Third, because case and control subjects were recruited over a 20-year period, a number of them were deceased at the time of the study and some were severely incapacitated. As a result, 64% of the case subjects and 50% of the control subjects could only be studied through a proxy (best proxy). The involvement of best proxies increased the complexity of our study design. However, the sensitivity and specificity of the family history method did not vary greatly between direct and proxy interviews. We also performed stratified analyses for individuals with incidence of PD (or index year) from 1976 through 1985 and from 1986 through 1995. The relative bias was more pronounced for the more recent decade (297%) than for the previous decade (35%). The major reason for this difference was the percentage of relatives who were alive at the time of the study. Relatives who were alive at the time of the study could be screened directly and examined if they screened positive; therefore, the quality of the standard for comparison (the family study method) was higher. For the early decade, the difference between the family history method and the family study method was reduced by the inability to directly study a large segment of relatives.

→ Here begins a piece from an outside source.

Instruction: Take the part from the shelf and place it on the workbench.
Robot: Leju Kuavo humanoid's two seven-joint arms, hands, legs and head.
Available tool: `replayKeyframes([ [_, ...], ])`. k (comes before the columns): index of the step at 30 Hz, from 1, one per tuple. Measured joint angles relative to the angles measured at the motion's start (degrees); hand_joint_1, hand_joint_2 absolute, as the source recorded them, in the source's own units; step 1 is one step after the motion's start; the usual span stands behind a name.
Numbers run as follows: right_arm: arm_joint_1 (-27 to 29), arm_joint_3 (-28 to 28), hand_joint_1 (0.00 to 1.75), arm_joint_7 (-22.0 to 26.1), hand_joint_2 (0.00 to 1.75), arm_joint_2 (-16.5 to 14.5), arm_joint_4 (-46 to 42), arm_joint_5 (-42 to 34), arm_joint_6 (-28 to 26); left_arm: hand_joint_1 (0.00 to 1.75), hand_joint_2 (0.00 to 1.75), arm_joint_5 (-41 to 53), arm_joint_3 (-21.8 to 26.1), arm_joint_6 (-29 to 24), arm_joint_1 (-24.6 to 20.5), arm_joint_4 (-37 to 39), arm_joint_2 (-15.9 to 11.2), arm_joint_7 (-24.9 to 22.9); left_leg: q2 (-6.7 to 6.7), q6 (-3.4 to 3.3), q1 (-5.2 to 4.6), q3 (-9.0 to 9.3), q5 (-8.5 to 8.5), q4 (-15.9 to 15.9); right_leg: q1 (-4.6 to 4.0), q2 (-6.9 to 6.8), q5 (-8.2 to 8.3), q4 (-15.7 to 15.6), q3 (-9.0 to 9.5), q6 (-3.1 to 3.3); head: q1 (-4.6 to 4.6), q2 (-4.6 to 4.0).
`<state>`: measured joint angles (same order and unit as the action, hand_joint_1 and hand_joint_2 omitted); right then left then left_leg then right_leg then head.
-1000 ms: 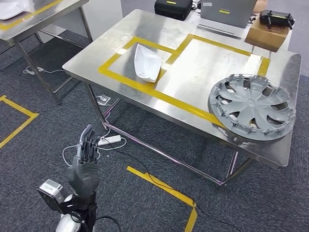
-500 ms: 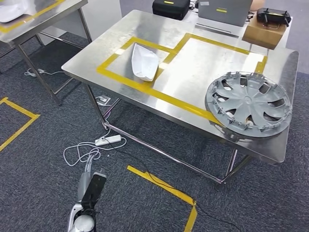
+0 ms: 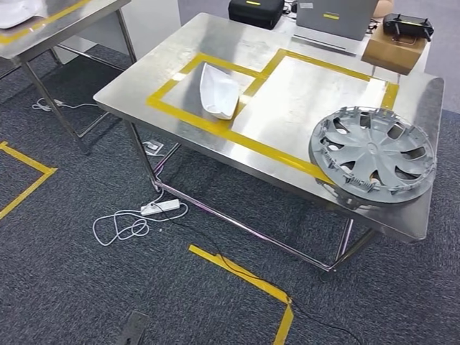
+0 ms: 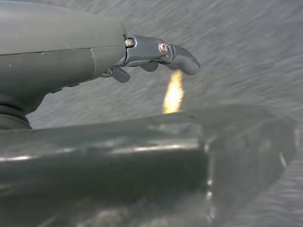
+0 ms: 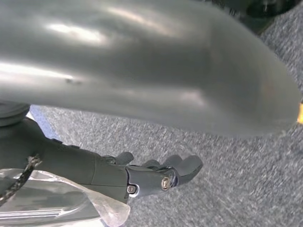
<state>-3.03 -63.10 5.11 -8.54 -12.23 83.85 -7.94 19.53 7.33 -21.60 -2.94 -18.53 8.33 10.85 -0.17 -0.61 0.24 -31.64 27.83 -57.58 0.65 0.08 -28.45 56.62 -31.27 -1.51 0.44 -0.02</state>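
Table (image 3: 282,108): brushed stainless steel on thin tube legs, marked with yellow tape into two rectangular bays, which I take to be set-down zones for parts.
White part (image 3: 218,91): a smooth, shallow, shell-like piece, pointed at one end, lying inside the left taped bay (I judge this to be the task's part, already on the table, though the pictures alone cannot confirm it).
Hubcap (image 3: 373,156): grey plastic wheel cover with curved spokes and clip tabs round its rim, lying flat near the table's right front corner, overlapping the tape line and apart from the white part.
Left hand (image 4: 107,56): seen in the left wrist view, hanging over blurred grey carpet; dark fingers (image 4: 161,52) reach out fairly straight and hold nothing.
Right hand (image 5: 118,177): in the right wrist view, over speckled carpet; its fingers (image 5: 178,168) are loosely curled with nothing visibly between them, a clear plastic-looking piece lies alongside the hand, and whether the hand touches it I cannot tell.
Floor (image 3: 65,273): dark carpet with yellow tape corners, a white power strip (image 3: 160,208) and a looped cable under the table.
Far edge: a black case (image 3: 257,11) and a cardboard box (image 3: 394,54).
Stage: placement looks done.
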Motion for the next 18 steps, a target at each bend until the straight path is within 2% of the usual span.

Fourth, the quality of the standard varied across relatives. Because the family study method involved three strategies, a two-phase screening and examination design, the examination of a number of relatives regardless of the screening, and the review of medical information in the records-linkage system, PD status was derived for each relative from the best available documentation. Therefore, the best available documentation was a direct examination for a segment of relatives, a medical record for another segment, a direct interview for another segment, and a proxy interview for the remainder (see figure). The relative bias was more pronounced when the standard included a neurologic examination or medical record documentation compared with telephone interview only. In the absence of a direct examination or of medical record documentation of the PD status among relatives, the family history method and the family study method yielded similar results.

Finally, in the two-phase screening and examination approach, the relatives were invited for examination if they screened positive at the telephone interview. Therefore, the validity of the family study method relied largely on the validity of our telephone screening instrument for PD. We have previously reported that the sensitivity of the telephone screening instrument was high13; therefore, the number of false negatives should be negligible.